- _The task_
Give back only the lines in the records below from the one with "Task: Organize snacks" to the one with "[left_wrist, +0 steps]", both inclusive, word for word.

Records from a collection
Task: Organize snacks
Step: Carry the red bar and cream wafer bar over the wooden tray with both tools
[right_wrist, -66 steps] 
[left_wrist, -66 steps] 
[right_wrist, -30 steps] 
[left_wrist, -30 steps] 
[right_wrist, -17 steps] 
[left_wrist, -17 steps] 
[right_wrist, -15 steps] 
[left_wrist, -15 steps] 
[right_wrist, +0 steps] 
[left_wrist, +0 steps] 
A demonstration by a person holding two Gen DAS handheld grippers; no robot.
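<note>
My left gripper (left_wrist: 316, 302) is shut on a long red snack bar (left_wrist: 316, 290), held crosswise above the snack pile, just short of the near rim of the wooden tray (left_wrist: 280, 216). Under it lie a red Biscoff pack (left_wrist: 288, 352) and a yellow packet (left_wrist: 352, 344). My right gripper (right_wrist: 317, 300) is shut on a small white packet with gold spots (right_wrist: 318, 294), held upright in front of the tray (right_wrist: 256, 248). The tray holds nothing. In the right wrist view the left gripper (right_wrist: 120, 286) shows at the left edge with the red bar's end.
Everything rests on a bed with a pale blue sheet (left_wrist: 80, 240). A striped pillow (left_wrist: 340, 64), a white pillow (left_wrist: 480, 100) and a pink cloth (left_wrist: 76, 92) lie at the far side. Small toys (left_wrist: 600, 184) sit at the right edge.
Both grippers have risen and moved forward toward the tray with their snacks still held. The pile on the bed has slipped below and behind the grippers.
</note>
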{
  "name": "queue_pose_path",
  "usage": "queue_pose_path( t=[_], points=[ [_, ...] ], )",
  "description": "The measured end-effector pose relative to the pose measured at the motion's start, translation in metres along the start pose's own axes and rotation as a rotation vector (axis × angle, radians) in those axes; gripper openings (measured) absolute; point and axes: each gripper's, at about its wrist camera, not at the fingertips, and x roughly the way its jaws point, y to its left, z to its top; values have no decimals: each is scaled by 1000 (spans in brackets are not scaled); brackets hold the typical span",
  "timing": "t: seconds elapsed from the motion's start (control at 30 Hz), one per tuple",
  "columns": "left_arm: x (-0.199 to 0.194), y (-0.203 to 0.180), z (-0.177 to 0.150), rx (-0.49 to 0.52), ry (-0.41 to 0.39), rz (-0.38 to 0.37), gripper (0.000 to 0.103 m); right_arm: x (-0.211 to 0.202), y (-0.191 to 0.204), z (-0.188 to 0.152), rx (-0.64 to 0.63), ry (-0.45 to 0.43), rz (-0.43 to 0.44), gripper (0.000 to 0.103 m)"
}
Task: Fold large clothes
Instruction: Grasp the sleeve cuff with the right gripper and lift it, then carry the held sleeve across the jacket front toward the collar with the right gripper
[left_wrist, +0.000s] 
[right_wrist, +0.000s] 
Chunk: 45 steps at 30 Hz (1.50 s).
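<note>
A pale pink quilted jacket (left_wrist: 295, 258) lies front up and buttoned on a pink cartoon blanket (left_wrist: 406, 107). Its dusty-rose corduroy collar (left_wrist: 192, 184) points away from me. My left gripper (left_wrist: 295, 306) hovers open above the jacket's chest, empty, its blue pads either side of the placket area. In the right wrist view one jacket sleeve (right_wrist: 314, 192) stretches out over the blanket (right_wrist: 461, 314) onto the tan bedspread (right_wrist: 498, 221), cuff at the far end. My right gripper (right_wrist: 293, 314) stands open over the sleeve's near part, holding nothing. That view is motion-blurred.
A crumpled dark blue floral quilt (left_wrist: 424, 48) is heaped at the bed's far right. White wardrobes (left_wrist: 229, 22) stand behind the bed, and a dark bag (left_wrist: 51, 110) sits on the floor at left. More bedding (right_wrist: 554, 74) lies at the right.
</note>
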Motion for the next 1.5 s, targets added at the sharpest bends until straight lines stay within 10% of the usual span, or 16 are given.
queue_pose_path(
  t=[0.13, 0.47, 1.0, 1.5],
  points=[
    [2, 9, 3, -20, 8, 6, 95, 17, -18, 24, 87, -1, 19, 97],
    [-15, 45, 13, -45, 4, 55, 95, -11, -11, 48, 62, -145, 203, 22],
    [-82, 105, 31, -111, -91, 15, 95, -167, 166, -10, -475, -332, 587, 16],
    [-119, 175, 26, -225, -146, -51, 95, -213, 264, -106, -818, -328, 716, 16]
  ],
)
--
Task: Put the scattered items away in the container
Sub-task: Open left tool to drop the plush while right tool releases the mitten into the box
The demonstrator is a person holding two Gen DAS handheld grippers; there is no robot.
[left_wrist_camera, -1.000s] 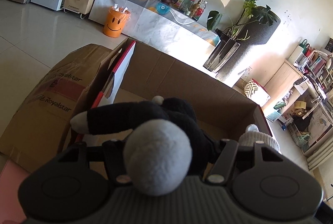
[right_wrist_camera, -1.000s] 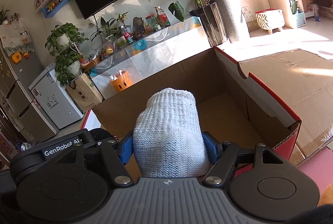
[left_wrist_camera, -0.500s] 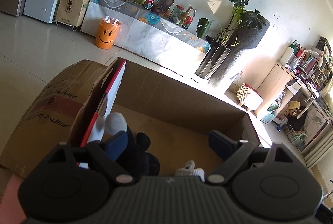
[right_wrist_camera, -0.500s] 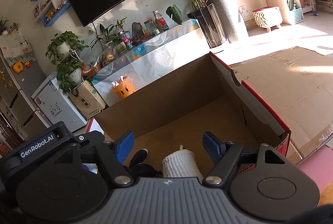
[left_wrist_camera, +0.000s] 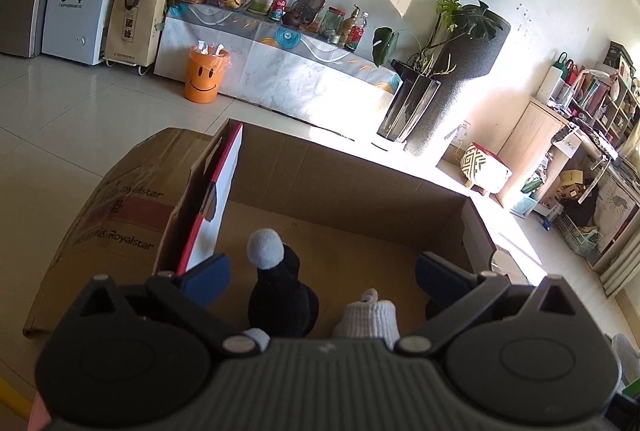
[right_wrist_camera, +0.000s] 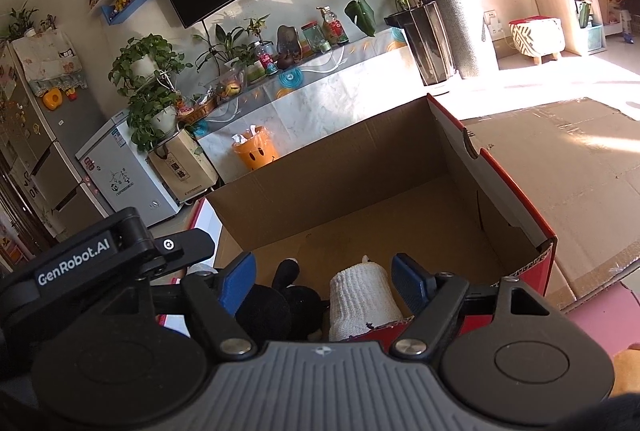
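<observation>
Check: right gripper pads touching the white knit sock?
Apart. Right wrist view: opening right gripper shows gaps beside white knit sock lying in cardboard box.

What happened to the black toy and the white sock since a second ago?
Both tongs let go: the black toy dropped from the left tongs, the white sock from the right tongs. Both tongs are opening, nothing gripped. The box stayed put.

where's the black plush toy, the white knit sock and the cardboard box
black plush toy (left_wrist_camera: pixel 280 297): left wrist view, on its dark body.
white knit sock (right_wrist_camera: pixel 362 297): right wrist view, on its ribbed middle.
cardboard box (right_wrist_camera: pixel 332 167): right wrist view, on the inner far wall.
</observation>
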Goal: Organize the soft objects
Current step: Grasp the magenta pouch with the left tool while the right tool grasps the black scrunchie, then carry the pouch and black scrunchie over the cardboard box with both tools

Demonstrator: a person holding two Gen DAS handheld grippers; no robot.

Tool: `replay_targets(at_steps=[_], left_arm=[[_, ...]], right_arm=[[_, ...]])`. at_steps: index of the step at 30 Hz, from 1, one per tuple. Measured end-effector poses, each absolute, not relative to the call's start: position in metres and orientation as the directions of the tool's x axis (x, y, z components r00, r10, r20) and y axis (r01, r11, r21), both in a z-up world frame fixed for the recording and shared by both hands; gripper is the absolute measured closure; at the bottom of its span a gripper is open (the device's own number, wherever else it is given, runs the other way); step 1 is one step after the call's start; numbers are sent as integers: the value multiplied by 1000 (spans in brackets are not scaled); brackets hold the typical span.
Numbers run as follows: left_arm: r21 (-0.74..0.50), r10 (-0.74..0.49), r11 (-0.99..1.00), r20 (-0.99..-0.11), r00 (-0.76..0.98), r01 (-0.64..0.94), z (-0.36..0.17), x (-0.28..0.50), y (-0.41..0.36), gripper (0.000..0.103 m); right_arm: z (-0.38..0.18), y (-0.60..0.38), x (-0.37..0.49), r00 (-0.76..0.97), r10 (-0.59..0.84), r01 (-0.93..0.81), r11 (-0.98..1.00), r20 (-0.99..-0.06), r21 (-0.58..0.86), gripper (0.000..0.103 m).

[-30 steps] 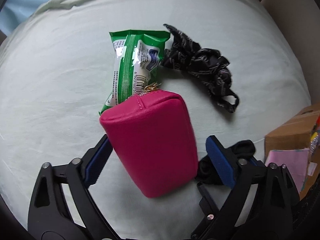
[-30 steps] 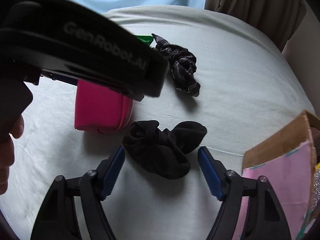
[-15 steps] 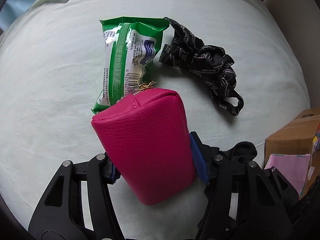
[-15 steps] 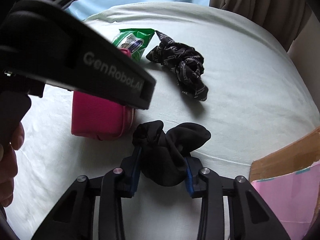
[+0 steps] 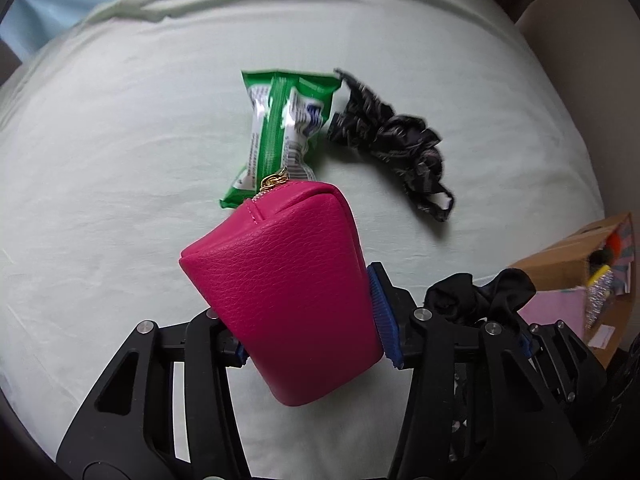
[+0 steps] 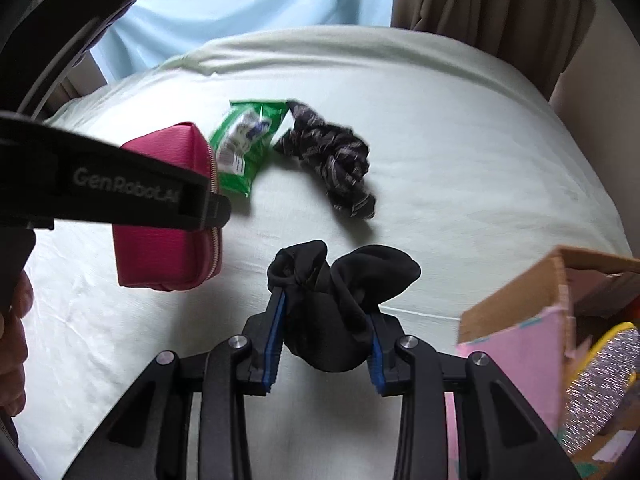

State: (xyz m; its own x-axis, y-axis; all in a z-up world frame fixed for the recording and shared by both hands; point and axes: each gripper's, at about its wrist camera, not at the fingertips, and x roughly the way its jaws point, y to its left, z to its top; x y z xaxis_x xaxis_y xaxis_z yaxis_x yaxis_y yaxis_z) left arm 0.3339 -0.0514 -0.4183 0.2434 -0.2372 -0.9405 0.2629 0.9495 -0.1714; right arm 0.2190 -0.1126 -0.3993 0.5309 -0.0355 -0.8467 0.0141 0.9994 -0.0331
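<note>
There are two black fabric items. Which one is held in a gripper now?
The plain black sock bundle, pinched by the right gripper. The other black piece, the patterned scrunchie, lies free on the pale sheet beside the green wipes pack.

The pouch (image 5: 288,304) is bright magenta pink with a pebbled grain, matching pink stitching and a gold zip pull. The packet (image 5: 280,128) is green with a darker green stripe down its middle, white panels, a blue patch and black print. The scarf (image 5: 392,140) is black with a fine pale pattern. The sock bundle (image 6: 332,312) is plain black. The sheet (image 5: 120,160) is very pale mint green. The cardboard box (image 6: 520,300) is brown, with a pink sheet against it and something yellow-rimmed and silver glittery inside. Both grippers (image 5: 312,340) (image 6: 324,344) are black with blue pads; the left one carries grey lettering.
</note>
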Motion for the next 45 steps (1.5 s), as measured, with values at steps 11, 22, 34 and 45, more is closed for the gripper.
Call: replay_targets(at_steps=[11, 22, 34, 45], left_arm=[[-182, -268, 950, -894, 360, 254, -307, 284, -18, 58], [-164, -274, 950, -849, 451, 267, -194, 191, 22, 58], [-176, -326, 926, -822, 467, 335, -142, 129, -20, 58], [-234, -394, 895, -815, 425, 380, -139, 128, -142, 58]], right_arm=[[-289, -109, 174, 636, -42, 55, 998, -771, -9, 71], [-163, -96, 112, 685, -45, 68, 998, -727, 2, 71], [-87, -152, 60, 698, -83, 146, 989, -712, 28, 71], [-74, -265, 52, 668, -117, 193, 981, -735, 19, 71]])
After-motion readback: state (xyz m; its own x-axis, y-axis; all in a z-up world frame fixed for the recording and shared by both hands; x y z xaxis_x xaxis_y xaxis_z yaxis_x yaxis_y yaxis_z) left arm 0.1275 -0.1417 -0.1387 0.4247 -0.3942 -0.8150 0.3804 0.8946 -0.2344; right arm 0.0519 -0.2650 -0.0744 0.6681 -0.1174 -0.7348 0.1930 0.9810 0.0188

- _Solution to the exercise_
Task: Organize snacks
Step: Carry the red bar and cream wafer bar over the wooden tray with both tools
[right_wrist, -66 steps] 
[left_wrist, -66 steps] 
[right_wrist, -30 steps] 
[left_wrist, -30 steps] 
[right_wrist, -17 steps] 
[left_wrist, -17 steps] 
[right_wrist, -15 steps] 
[left_wrist, -15 steps] 
[right_wrist, +0 steps] 
[left_wrist, +0 steps] 

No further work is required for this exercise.